Messy internal politics and an abject refusal to remotely function are hallmarks of some of rock ‘n’ roll’s greatest bands. The Who’s dueling frontmen couldn’t stand each other; Joey Ramone was convinced Johnny stole his girlfriend; and in the ‘90s, you could hardly move for tabloid headlines about the Gallagher brother’s frequent drug-fueled squabbles. Now, with their fourth release, PUP make an argument for joining that dubious pantheon, albeit with more than a few self-deprecating winks at the audience.
Give or take a few songs, The Unraveling of Puptheband is a sort of loose concept album about how difficult PUP are finding it to be, well, PUP. They’re beset by a stubbornly incurious fanbase (“They haven’t listened to any new music since college”), artless label executives (“Show me four chords, it should be enough”), and a general inability to operate. As such, a large portion of their new release is music about music, often in a fun and creative way. “Matilda,” for example, is sung from the perspective of an old guitar that is no longer played by its owner (and is far more poignant than it has any right to be). “Relentless” deals with singer Stefan Babcock’s stage fright, while the album’s closer is a charmingly bitter take on the conflicts between playing music for a living and the pressures to be a functioning adult.
There’s a drawback with PUP’s fourth outing, though, and that’s that far too often, the concept outshines much of the actual music. This isn’t PUP at their catchiest, or most ferocious, or even their funniest—it’s certainly hard to top anything within the broad genre of meta-complaints about the music industry when you’ve already smashed out “If This Tour Doesn’t Kill You, I Will” two albums ago, although “PUPTHEBAND Inc. Is Filing For Bankruptcy,” is a phenomenally good runner-up. PUP have taken this album as an opportunity to focus their perennial wailing frustration inward and make a formative statement on what it’s like to be a fairly popular band within a genre that preaches self-destruction and whose hardcore adherents often scorn actual success. But there’s only so many albums you can pack full of lyrics about how hysterically unsatisfied you are with yourself and everyone else before it all starts to wear a little thin. Babcock himself seems aware of this—he’s “too old for teen angst,” as he comments in “PUPTHEBAND Inc. Is Filing For Bankruptcy.”
Experimenting with new sounds—with synths on “Habits,” for example, or the softer tone of “Robot Writes A Love Song”—is a smart way to combat this, bringing in something new to refresh the formula. Leaping sporadically from one musical dynamic to another is something PUP have always been good at, and Unraveling continues this trend. It boasts a decent variety of sounds that are usually good at keeping you guessing, like in “Waiting,” where a heavy, metallic riff launches effortlessly into a stadium-pop chorus.

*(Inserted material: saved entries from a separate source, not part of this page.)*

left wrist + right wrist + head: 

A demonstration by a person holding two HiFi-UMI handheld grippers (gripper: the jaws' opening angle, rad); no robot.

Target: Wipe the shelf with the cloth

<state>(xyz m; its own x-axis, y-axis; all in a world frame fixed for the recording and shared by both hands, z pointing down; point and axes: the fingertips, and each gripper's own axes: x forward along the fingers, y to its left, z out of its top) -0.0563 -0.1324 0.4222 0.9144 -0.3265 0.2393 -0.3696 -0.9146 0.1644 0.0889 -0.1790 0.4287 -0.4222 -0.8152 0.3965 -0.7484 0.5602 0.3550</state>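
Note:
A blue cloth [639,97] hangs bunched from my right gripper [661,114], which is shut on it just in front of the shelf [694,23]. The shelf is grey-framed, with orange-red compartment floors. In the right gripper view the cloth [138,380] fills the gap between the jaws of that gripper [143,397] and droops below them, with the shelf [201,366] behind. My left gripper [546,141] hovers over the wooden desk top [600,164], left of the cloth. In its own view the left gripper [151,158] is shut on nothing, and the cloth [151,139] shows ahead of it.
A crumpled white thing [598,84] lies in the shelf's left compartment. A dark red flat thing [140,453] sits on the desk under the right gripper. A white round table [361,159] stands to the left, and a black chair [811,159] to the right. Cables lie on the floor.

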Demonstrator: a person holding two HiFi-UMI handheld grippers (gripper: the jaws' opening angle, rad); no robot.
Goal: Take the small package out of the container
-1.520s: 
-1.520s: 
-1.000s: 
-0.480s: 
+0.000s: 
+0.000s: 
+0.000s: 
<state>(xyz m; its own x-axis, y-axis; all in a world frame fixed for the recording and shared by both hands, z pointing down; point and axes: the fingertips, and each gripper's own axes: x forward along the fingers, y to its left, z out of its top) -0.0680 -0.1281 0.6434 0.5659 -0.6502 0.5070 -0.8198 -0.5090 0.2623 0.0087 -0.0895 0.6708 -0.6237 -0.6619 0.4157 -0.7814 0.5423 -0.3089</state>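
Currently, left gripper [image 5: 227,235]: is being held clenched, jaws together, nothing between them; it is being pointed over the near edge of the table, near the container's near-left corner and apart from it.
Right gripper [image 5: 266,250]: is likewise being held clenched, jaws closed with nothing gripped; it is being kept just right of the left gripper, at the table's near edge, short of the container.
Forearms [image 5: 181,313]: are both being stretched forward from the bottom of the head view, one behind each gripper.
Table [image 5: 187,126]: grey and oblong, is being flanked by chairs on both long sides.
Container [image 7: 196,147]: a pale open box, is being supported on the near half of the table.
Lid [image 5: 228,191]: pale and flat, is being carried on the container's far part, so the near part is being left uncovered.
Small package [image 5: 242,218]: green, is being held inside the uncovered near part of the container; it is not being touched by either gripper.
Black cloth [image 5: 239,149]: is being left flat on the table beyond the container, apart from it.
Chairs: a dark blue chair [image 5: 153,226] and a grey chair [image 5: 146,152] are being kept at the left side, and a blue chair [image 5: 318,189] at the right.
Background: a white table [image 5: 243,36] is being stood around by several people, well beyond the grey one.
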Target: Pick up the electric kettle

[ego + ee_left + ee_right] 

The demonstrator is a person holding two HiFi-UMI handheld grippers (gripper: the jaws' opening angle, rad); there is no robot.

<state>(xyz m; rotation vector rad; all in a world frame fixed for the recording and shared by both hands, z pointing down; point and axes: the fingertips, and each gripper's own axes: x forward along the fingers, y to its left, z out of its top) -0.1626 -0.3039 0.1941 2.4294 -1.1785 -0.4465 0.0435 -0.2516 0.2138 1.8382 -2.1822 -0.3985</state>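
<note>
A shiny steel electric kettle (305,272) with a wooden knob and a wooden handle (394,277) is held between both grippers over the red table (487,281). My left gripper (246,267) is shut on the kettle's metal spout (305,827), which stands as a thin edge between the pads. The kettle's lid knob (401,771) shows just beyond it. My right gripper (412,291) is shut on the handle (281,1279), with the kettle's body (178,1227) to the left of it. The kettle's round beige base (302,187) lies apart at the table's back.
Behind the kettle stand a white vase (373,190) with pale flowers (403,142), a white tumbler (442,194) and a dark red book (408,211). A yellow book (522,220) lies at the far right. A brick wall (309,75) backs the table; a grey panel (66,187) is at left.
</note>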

It just doesn’t always go far enough. The admittedly tricky balance between embracing new styles while retaining a continuous sense of personality is all too often lost, leaving the band in a disappointing haze that abandons the brittle, hyper, full-throated mania of efforts like Morbid Stuff and The Dream Is Over, but doesn’t quite figure out what it ought to replace it with. If PUP are—as the album title insists—unravelling, shouldn’t everything sound just a little more visceral than this? That’s not to write off the album by any means. It’s a collection of mostly good songs alongside a couple of great ones. Unfortunately, it suffers from a kind of directionlessness that prevents it from graduating very far beyond that middle ground. But then, PUP have a penchant for meta-self-commentary. Who’s to say that’s not intentional?